4
votes

I've stucked with one question in my understanding of ElasticSearch indexing process. I've already read this article, which says, that inverted-index stores all tokens of all documents and it is immutable. So, to update it we must remove it and reindexing all data to have all document searchable.

But I've read about partial updating the documents (automaticaly marking them to "deleted" and inserting+indexing new one). But in those article where no mention about reindexing all previous data.

So, I do not understand properly next: when I update the document (text document with 100 000 words) and already have in storage some other indexed document - is it true that I will have on every UPDATE or INSERT operation reindexing process of all my documents?

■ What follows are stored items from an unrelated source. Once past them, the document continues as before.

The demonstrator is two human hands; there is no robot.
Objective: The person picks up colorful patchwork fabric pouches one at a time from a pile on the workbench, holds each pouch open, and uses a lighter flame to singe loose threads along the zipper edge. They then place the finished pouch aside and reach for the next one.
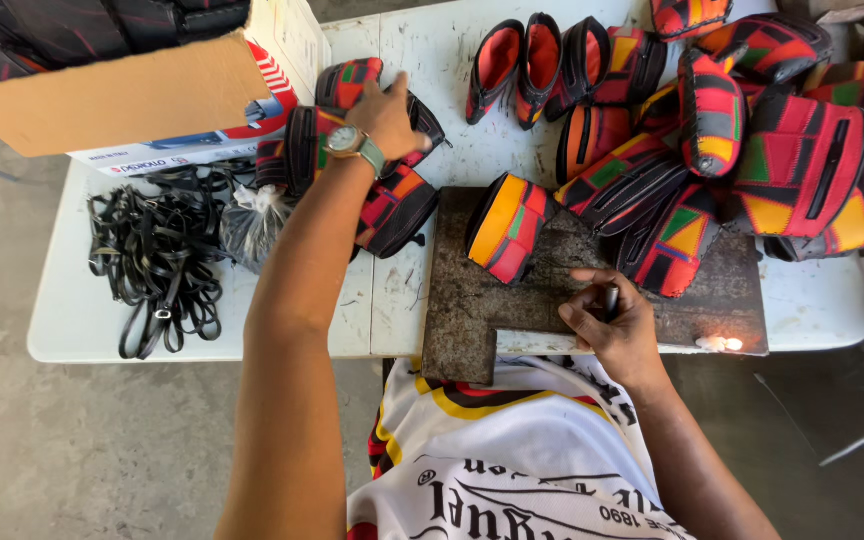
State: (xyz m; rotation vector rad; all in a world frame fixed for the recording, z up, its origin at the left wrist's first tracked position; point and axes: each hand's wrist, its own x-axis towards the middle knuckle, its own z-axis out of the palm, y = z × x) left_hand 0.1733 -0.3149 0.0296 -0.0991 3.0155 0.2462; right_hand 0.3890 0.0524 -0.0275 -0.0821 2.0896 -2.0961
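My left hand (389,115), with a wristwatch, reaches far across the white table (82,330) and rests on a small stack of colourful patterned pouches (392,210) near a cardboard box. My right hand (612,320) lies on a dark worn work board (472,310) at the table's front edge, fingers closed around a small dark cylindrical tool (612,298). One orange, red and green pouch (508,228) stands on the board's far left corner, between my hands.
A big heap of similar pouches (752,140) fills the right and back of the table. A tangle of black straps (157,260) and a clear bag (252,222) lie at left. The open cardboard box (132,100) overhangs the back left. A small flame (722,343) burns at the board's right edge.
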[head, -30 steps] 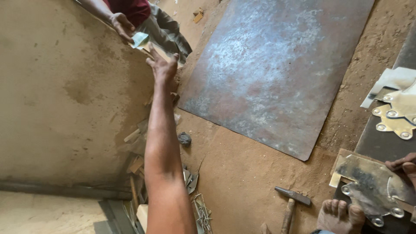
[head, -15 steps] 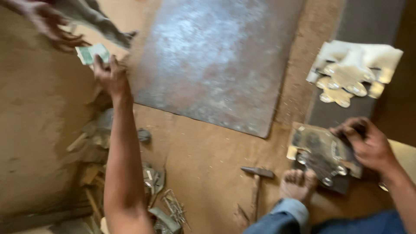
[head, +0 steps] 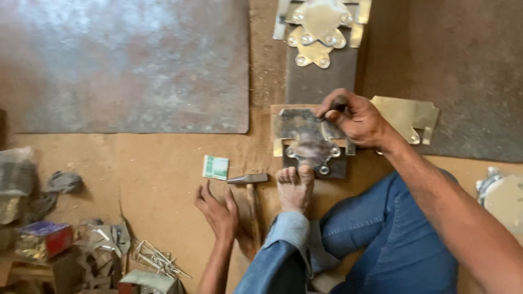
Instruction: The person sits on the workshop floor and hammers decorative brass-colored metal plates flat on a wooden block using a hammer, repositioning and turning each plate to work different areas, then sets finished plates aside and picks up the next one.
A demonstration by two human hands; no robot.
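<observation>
My left hand (head: 218,209) hovers open over the brown floor, fingers spread, just below a small folded green and white paper (head: 216,167) and beside a hammer (head: 249,188). My right hand (head: 351,117) is closed on a small dark tool whose tip rests on a cut metal sheet piece (head: 308,136) with round lobes. That piece lies on a dark block, and my bare foot (head: 295,188) presses its near edge. My leg in blue jeans (head: 381,239) stretches to the right.
A large grey metal sheet (head: 125,65) lies at the upper left. More cut brass-coloured pieces (head: 318,24) lie at the top and another (head: 408,117) at the right. Metal scraps, nails (head: 158,258) and a small box (head: 43,239) clutter the lower left.
The view swung down from another person's hand at the upper left. My left arm drew back from that reach, and the folded paper now lies on the floor.
</observation>
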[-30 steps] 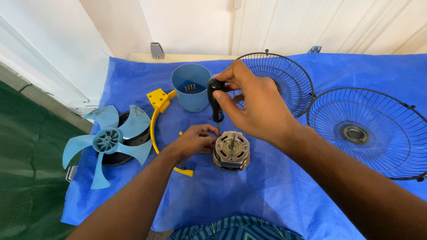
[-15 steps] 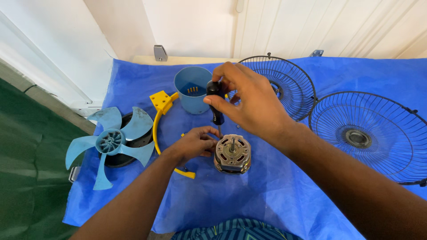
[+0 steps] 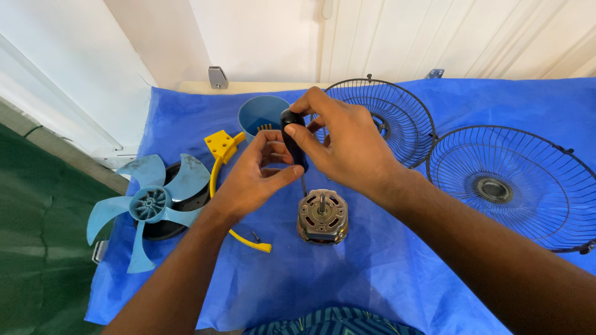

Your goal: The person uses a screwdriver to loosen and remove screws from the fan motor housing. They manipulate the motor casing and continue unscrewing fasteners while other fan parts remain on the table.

Basicly I rely on default ElasticSearch settings (5 primary shards with one replica per shard and 2 nodes in cluster)

1
and I also suggest not to ask more then one question in a postbpgergo
Thanks, I've updated my questionmaret

1 Answers

1
votes

You can just have a document updated (that is reindexed, which is basically the same as removing from index and adding it again), see: http://www.elasticsearch.org/guide/en/elasticsearch/guide/current/update-doc.html This will take care of the whole index, so you won't need to reindex every other document.

I'm not sure what you mean by "save" operation, you may want to clarify it with an example.

As of the time required to update a document of 100K words, I suggest you to try it out.